#### [Data supplied]
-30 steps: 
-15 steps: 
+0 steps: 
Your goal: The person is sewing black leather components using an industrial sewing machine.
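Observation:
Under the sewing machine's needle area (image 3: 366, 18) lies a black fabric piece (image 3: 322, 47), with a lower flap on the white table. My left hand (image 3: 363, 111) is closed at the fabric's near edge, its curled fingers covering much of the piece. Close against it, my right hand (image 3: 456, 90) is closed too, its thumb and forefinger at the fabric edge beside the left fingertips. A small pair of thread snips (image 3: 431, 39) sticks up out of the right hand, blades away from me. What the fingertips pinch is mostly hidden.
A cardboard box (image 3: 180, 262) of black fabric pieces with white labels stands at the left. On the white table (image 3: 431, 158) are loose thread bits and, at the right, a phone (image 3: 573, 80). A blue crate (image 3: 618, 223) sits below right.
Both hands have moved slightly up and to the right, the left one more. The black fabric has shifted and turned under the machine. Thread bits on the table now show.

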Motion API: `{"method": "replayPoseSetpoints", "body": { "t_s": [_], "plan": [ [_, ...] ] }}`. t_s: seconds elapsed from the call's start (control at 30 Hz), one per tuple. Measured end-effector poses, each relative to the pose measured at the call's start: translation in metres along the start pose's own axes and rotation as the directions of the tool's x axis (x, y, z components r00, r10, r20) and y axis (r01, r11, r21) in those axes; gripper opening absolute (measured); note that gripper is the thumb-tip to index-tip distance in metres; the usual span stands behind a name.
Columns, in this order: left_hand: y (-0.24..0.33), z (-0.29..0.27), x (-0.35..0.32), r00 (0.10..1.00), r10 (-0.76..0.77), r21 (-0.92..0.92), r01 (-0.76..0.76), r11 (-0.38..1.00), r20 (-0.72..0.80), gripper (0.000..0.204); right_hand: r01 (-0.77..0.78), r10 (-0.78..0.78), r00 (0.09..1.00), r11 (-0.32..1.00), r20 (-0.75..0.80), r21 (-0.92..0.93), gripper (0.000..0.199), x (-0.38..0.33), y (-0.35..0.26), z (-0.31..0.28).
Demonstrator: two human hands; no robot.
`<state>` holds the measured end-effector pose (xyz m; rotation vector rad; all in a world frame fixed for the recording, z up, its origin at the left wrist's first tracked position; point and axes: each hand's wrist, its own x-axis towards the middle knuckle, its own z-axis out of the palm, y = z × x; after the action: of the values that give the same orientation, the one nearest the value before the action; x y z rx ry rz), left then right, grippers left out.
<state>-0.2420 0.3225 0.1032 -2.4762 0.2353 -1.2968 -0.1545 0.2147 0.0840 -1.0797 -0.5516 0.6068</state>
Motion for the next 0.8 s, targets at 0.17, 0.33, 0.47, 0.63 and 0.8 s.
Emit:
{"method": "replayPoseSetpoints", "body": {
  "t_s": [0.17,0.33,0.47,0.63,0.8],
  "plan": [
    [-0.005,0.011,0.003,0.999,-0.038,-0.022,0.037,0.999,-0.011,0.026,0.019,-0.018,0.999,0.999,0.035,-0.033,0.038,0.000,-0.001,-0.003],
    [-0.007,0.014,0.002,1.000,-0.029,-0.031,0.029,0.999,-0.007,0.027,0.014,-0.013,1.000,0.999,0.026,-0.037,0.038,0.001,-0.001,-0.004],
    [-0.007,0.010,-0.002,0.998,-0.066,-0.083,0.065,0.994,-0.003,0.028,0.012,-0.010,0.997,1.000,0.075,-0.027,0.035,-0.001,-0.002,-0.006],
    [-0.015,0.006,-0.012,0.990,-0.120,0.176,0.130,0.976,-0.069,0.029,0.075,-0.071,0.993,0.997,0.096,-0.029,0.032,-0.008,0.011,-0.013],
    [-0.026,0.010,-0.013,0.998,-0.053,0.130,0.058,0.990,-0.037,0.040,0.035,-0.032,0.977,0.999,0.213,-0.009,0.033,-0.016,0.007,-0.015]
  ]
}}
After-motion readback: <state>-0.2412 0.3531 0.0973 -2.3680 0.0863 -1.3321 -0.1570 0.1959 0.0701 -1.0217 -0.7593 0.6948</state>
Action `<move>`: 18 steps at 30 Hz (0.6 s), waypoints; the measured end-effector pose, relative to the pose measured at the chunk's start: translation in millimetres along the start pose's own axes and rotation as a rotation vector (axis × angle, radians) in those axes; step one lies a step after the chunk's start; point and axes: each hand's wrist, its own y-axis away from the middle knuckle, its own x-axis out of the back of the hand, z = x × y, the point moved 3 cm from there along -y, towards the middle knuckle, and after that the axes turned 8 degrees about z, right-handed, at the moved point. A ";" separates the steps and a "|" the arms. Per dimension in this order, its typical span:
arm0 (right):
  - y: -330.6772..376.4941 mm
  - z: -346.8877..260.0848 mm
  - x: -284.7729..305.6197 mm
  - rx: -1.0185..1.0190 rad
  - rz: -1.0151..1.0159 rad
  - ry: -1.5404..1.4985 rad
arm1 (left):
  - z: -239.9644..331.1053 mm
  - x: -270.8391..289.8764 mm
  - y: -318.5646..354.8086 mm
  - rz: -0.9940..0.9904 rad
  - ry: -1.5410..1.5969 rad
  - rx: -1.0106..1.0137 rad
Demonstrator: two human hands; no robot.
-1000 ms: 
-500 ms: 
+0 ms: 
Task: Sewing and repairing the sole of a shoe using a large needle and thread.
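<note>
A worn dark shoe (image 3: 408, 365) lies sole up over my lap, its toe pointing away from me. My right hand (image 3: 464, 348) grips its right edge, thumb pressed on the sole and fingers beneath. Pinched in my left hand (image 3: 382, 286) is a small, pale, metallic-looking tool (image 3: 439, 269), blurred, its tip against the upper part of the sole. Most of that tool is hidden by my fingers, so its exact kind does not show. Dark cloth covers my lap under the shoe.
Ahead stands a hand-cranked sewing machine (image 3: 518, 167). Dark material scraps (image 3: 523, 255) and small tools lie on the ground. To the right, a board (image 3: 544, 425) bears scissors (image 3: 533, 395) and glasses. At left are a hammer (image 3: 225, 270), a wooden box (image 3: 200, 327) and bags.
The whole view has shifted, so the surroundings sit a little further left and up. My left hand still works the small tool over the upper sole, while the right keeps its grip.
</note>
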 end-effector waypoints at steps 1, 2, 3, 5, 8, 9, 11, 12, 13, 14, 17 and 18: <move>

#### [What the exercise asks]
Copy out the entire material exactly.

#### [Exercise solution]
-30 steps: 
-15 steps: 
+0 steps: 
Your goal: The person is sewing black leather components using an industrial sewing machine.
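Observation:
Under the sewing machine's needle area (image 3: 366, 18) lies a black fabric piece (image 3: 322, 47), with a lower flap on the white table. My left hand (image 3: 363, 111) is closed at the fabric's near edge, its curled fingers covering much of the piece. Close against it, my right hand (image 3: 456, 90) is closed too, its thumb and forefinger at the fabric edge beside the left fingertips. A small pair of thread snips (image 3: 431, 39) sticks up out of the right hand, blades away from me. What the fingertips pinch is mostly hidden.
A cardboard box (image 3: 180, 262) of black fabric pieces with white labels stands at the left. On the white table (image 3: 431, 158) are loose thread bits and, at the right, a phone (image 3: 573, 80). A blue crate (image 3: 618, 223) sits below right.
Both hands have moved slightly up and to the right, the left one more. The black fabric has shifted and turned under the machine. Thread bits on the table now show.
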
Motion API: `{"method": "replayPoseSetpoints", "body": { "t_s": [_], "plan": [ [_, ...] ] }}`. t_s: seconds elapsed from the call's start (control at 30 Hz), one per tuple. Measured end-effector poses, each relative to the pose measured at the call's start: translation in metres along the start pose's own axes and rotation as the directions of the tool's x axis (x, y, z components r00, r10, r20) and y axis (r01, r11, r21) in those axes; gripper opening absolute (measured); note that gripper is the thumb-tip to index-tip distance in metres; the usual span stands behind a name.
Columns, in this order: left_hand: y (-0.24..0.33), z (-0.29..0.27), x (-0.35..0.32), r00 (0.10..1.00), r10 (-0.76..0.77), r21 (-0.92..0.92), r01 (-0.76..0.76), r11 (-0.38..1.00), r20 (-0.72..0.80), gripper (0.000..0.204); right_hand: r01 (-0.77..0.78), r10 (-0.78..0.78), r00 (0.09..1.00), r11 (-0.32..1.00), r20 (-0.75..0.80), r21 (-0.92..0.93), gripper (0.000..0.199), x (-0.38..0.33), y (-0.35..0.26), z (-0.31..0.28).
Demonstrator: two human hands; no robot.
`<state>` holds the measured end-effector pose (xyz m; rotation vector rad; all in a world frame fixed for the recording, z up, its origin at the left wrist's first tracked position; point and axes: each hand's wrist, its own x-axis towards the middle knuckle, its own z-axis out of the palm, y = z × x; after the action: of the values that give the same orientation, the one nearest the value before the action; x y z rx ry rz), left then right, grippers left out.
<state>-0.2420 0.3225 0.1032 -2.4762 0.2353 -1.2968 -0.1545 0.2147 0.0840 -1.0797 -0.5516 0.6068</state>
Motion for the next 0.8 s, targets at 0.17, 0.33, 0.47, 0.63 and 0.8 s.
Emit:
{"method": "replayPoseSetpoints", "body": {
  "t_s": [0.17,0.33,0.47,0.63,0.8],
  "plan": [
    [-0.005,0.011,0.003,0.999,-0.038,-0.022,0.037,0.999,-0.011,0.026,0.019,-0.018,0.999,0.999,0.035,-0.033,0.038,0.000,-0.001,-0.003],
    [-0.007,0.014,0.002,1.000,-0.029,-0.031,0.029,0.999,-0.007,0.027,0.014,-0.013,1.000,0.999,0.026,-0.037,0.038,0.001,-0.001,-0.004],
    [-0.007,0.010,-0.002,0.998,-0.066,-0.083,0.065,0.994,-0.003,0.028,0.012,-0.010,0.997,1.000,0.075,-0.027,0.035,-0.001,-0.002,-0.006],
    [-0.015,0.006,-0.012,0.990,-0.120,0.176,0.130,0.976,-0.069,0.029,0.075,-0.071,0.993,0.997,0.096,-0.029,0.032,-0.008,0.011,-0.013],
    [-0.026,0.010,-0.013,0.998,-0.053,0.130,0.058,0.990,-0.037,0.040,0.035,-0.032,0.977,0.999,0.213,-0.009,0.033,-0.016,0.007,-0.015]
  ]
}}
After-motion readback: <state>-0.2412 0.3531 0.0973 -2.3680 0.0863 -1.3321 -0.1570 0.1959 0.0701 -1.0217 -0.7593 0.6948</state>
Action `<move>`: 18 steps at 30 Hz (0.6 s), waypoints; the measured end-effector pose, relative to the pose measured at the chunk's start: translation in millimetres along the start pose's own axes and rotation as a rotation vector (axis × angle, radians) in those axes; step one lies a step after the chunk's start; point and axes: each hand's wrist, its own y-axis away from the middle knuckle, its own x-axis out of the back of the hand, z = x × y, the point moved 3 cm from there along -y, towards the middle knuckle, and after that the axes turned 8 degrees about z, right-handed, at the moved point. A ";" separates the steps and a "|" the arms. Per dimension in this order, its typical span:
arm0 (right):
  - y: -330.6772..376.4941 mm
  - z: -346.8877..260.0848 mm
  - x: -284.7729..305.6197 mm
  - rx: -1.0185..1.0190 rad
  - rz: -1.0151..1.0159 rad
  - ry: -1.5404..1.4985 rad
arm1 (left):
  - z: -239.9644..331.1053 mm
  - x: -270.8391..289.8764 mm
  - y: -318.5646..354.8086 mm
  - rz: -0.9940..0.9904 rad
  - ry: -1.5410..1.5969 rad
  - rx: -1.0106..1.0137 rad
Demonstrator: two human hands; no robot.
-1000 ms: 
-500 ms: 
+0 ms: 
Task: Sewing and repairing the sole of a shoe using a large needle and thread.
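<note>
A worn dark shoe (image 3: 408, 365) lies sole up over my lap, its toe pointing away from me. My right hand (image 3: 464, 348) grips its right edge, thumb pressed on the sole and fingers beneath. Pinched in my left hand (image 3: 382, 286) is a small, pale, metallic-looking tool (image 3: 439, 269), blurred, its tip against the upper part of the sole. Most of that tool is hidden by my fingers, so its exact kind does not show. Dark cloth covers my lap under the shoe.
Ahead stands a hand-cranked sewing machine (image 3: 518, 167). Dark material scraps (image 3: 523, 255) and small tools lie on the ground. To the right, a board (image 3: 544, 425) bears scissors (image 3: 533, 395) and glasses. At left are a hammer (image 3: 225, 270), a wooden box (image 3: 200, 327) and bags.
The whole view has shifted, so the surroundings sit a little further left and up. My left hand still works the small tool over the upper sole, while the right keeps its grip.
</note>
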 end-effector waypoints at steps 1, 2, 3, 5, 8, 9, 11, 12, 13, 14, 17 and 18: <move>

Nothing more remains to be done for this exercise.